Software Engineering Research Intern (Summer 2017)


Our engineering team

The Flatiron Health engineering team builds and runs data processing pipelines, algorithmic and human-operated data curation tools, and customer-facing data analytics and visualization tools. We build systems that clean, structure and understand clinical-level patient data as we build the largest, most comprehensive set of oncology data intelligence. We scale pipelines to handle the world's oncology data with creative engineering solutions to open-ended oncology data problems. Read about our engineering culture!  

Our data

Our data pipeline takes in full clinical patient records and produces normalized, high-fidelity, queryable data that is ready to be mined for medical and operational insights.
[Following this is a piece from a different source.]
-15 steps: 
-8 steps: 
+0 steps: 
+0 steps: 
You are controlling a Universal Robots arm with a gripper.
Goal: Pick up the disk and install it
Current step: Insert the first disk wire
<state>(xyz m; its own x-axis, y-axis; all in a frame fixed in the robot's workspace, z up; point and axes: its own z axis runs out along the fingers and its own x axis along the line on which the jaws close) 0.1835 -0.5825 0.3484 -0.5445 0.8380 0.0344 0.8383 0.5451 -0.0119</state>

We’ve built a unified data set that is unparalleled in its depth and accuracy, and gives our partners the capability to ask questions about data that weren't answerable before now.

Our culture

We work in a fast-paced, high-information-volume environment with complex domain challenges, which means context is key and there's always more to learn and soak up. We want to know oncology data cold — better than anyone else in the industry — and we believe doing that requires building a culture where we all like coming to work each day. In our culture, decisions are transparent and data-driven, and people are empowered to make waves.

Are you interested in changing the way the oncology world thinks about data?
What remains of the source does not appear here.